[GIVEN DATA Boundary: Start]

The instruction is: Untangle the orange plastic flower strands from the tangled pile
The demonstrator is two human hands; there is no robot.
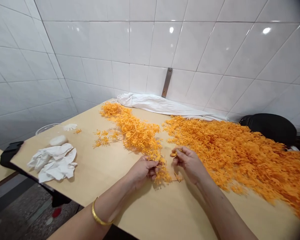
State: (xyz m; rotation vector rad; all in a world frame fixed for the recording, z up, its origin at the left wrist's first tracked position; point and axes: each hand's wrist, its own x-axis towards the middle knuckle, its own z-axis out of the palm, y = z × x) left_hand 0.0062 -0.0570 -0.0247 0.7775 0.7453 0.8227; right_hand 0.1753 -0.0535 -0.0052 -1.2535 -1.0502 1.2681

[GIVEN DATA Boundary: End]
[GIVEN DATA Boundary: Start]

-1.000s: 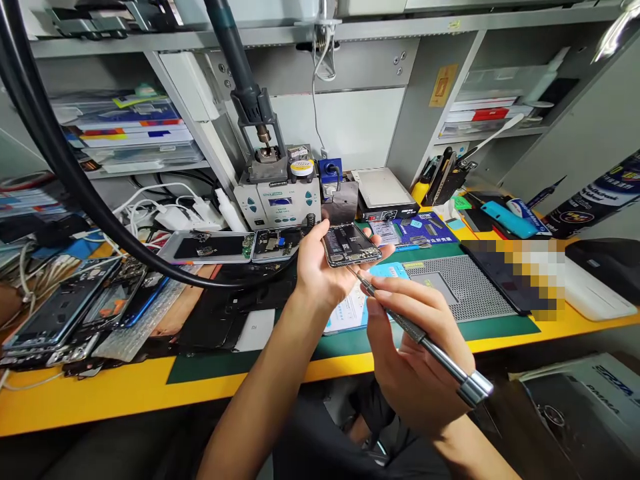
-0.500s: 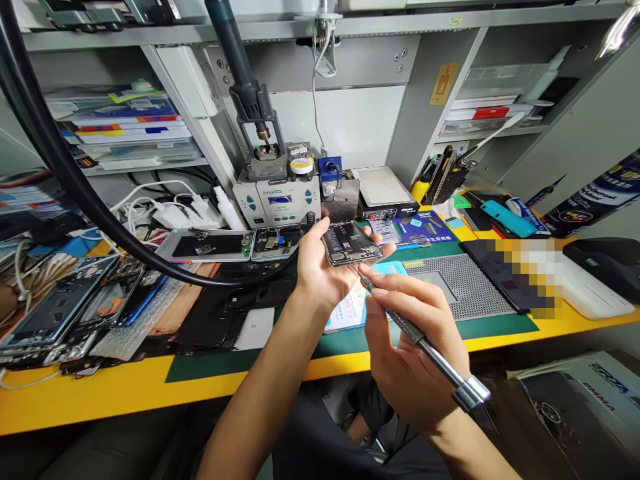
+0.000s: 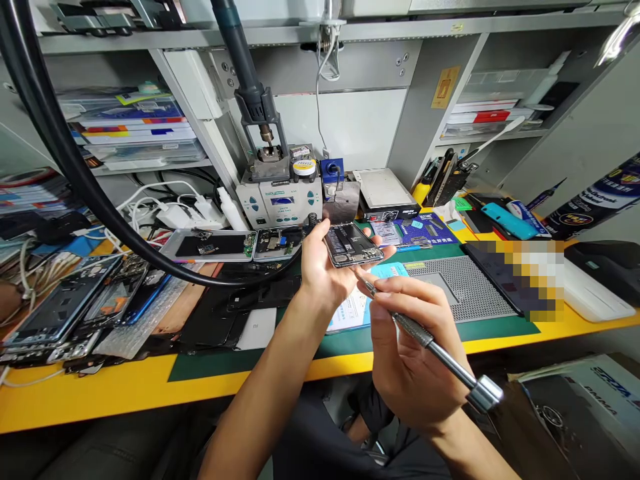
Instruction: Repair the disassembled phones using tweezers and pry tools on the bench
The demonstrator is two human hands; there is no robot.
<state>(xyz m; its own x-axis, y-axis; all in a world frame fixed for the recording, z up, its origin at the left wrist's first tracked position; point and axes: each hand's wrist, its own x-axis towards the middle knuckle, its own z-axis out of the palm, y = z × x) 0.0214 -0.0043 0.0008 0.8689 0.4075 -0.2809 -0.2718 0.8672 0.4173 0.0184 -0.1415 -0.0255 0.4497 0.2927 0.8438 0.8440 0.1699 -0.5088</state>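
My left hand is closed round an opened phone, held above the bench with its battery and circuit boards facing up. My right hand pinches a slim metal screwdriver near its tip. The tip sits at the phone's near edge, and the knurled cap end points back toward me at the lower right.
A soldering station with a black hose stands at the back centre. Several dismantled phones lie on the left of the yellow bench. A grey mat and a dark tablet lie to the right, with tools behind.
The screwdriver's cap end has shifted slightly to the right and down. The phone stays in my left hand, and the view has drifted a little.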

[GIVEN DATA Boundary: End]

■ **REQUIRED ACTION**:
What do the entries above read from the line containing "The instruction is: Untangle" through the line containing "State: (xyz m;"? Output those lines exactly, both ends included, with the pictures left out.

■ **RESULT FOR THIS TASK**:
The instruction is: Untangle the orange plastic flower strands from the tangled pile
The demonstrator is two human hands; there is no robot.
State: (xyz m; rotation vector rad; all in a world frame fixed for the recording, z up, its origin at the left wrist's first tracked position; point and axes: each hand's wrist, its own x-axis towards the middle knuckle, its own z-axis out of the palm, y = z × x) left_hand 0.0062 -0.0570 -0.0247 0.7775 0.7453 0.8227; right_hand 0.1753 -0.0535 -0.0052 -1.2535 -1.0502 1.2681

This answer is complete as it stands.